[Thread Prev][Thread Next][Index]

Re: [ferret_users] pyferret crash while storing large dataset - alternatives to prepare an ensemble?



Hi Ansley and list,

exactly, DEFINE DATA, ncecat and other methods to make an ensemble are only the next step and probably quite straightforward. My issue was with preparing the data for that step by unifying grids. I do have shorter time axes already, and a ragged array in E. As described below, I prepare the data to be an ensemble with ferret in the following way:

1) read in a dataset
2) define long common axes for T and E that will be shared by all files
3) loop over all variables in the files using the file attribute ..varnames (variable names are the same in all files)
4) write out all variables on the new common T and E axes

I did not find a simpler way to "extend" grids, e.g., adding a certain number of undefined data points along the axis E of an existing file.

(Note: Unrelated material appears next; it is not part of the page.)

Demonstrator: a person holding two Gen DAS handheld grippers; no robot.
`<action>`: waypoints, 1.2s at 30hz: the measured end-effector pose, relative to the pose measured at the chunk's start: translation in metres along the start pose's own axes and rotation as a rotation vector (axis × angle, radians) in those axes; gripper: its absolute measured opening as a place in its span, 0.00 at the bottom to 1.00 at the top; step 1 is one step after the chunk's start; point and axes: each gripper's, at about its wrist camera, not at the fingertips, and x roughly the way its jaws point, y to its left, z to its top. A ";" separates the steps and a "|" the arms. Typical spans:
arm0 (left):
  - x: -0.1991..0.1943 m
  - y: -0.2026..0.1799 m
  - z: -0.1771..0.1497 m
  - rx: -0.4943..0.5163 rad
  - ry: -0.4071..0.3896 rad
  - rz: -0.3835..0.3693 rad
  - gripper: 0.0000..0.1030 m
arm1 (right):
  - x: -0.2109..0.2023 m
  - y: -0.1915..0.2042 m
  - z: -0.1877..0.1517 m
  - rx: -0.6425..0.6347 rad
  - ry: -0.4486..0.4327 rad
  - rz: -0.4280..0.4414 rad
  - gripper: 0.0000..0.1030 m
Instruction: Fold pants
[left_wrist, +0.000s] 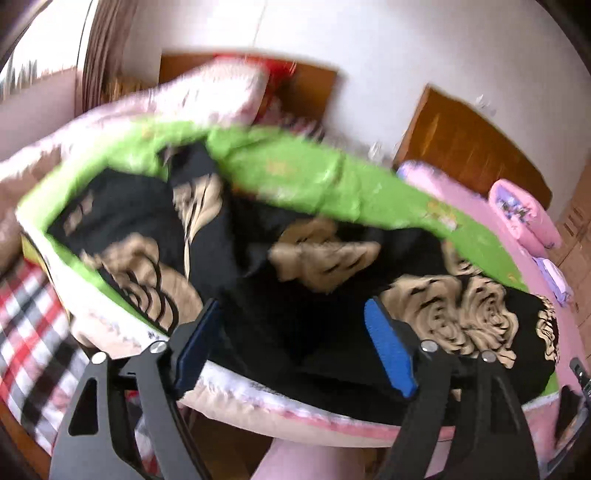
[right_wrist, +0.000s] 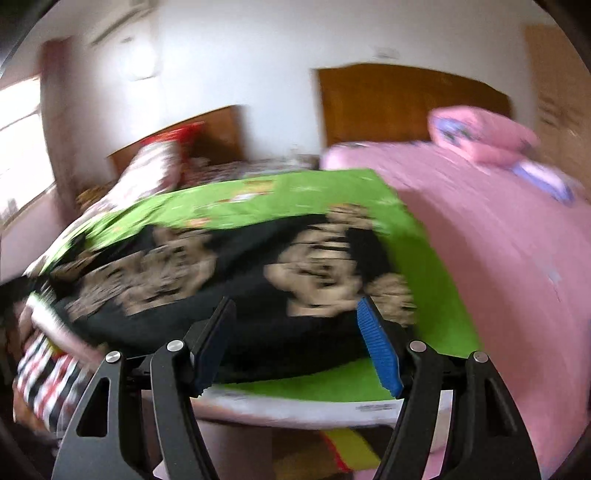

The error message I previously got was cryptic to me, but with the ideas below and 'set memory/size=10000' it worked out fine.


Thanks,
Hella



________________________________________
From: Ansley Manke - NOAA Federal <ansley.b.manke@xxxxxxxx>
Sent: Thursday, April 27, 2017 16:46
To: Riede, Hella
Cc: ferret users
Subject: Re: [ferret_users] pyferret crash while storing large dataset - alternatives to prepare an ensemble?

Hella,
You might try an experiment or two, perhaps making a much shorter common time axis and doing the commands without the netCDF compression, to see if that might be related to the crash.  I'm not aware of any problems with that in the netCDF4 calls, but that might be worth checking.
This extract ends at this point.